Exercise goal » Tally how many lines in the data hold the word "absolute", and give the result with no other text.
___ Collected data ___
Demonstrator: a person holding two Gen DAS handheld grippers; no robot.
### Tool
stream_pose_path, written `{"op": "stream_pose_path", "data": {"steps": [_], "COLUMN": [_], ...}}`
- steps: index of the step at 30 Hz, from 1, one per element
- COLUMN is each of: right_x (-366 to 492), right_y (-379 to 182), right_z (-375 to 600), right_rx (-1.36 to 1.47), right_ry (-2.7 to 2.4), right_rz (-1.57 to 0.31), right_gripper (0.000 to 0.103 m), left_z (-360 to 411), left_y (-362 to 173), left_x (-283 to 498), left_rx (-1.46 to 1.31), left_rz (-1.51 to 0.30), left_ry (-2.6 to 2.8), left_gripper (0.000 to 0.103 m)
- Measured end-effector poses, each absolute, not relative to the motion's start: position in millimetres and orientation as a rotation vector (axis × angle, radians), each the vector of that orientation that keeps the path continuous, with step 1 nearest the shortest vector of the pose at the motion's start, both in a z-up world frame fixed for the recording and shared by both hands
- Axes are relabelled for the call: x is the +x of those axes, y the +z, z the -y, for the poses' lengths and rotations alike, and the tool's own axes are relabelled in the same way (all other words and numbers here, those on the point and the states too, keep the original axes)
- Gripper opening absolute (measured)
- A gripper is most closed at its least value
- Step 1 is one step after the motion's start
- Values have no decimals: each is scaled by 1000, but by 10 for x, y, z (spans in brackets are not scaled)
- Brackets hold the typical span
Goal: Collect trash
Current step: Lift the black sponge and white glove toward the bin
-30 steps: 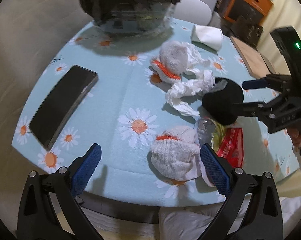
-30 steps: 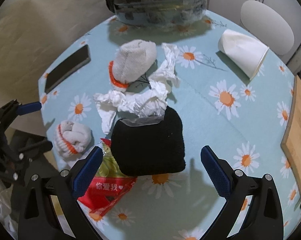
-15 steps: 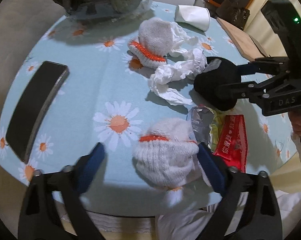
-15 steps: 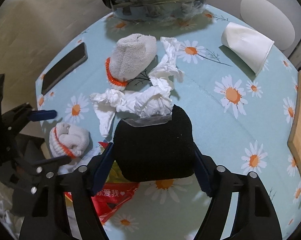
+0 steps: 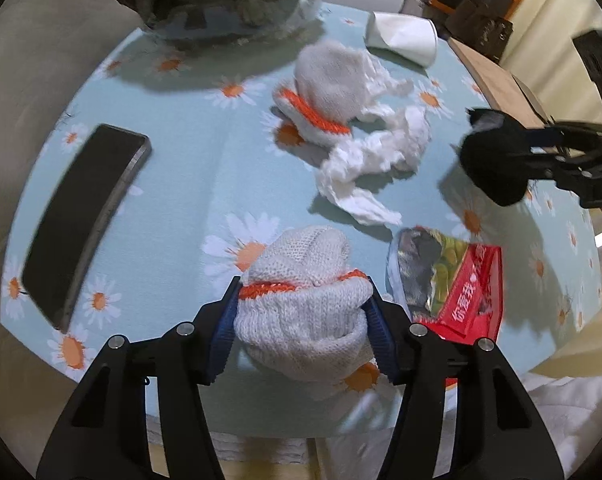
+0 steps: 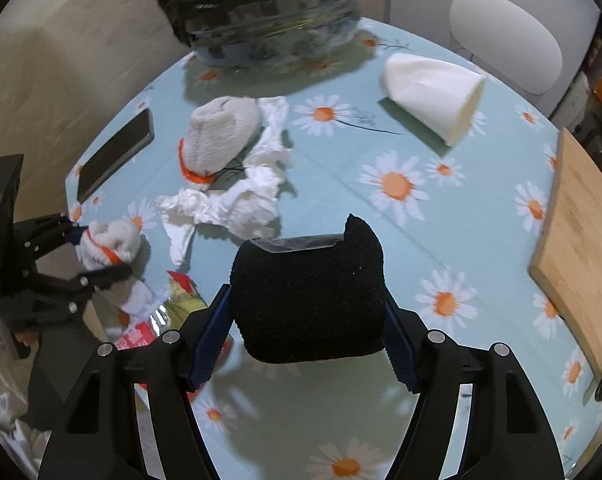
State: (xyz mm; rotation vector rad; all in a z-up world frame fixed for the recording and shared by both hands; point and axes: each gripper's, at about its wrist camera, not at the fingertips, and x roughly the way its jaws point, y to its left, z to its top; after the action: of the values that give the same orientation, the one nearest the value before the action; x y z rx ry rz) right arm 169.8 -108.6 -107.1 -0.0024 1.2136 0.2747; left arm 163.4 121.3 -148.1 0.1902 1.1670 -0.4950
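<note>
Two grips confirmed: left gripper (image 5: 301, 316), jaws just closing, clamps a ribbed knit glove (image 5: 301, 312) at the table's (image 5: 189, 168) near edge; right gripper (image 6: 309, 320) clasps a fuzzy black sponge (image 6: 309, 292) above it.

Red snack wrapper (image 5: 471, 292), lower right of left wrist view: white Chinese characters, "你爱我" with a small heart, partly creased. Black body of the right gripper (image 5: 541, 152), right edge of same view: embossed letters "DA", rest cut off. Nothing else legible.

Left gripper (image 5: 301, 316) and right gripper (image 6: 309, 320) have just been closing, fingers clamped.
</note>
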Motion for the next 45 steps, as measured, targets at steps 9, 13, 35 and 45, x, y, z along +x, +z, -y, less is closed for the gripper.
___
Response to the task » 2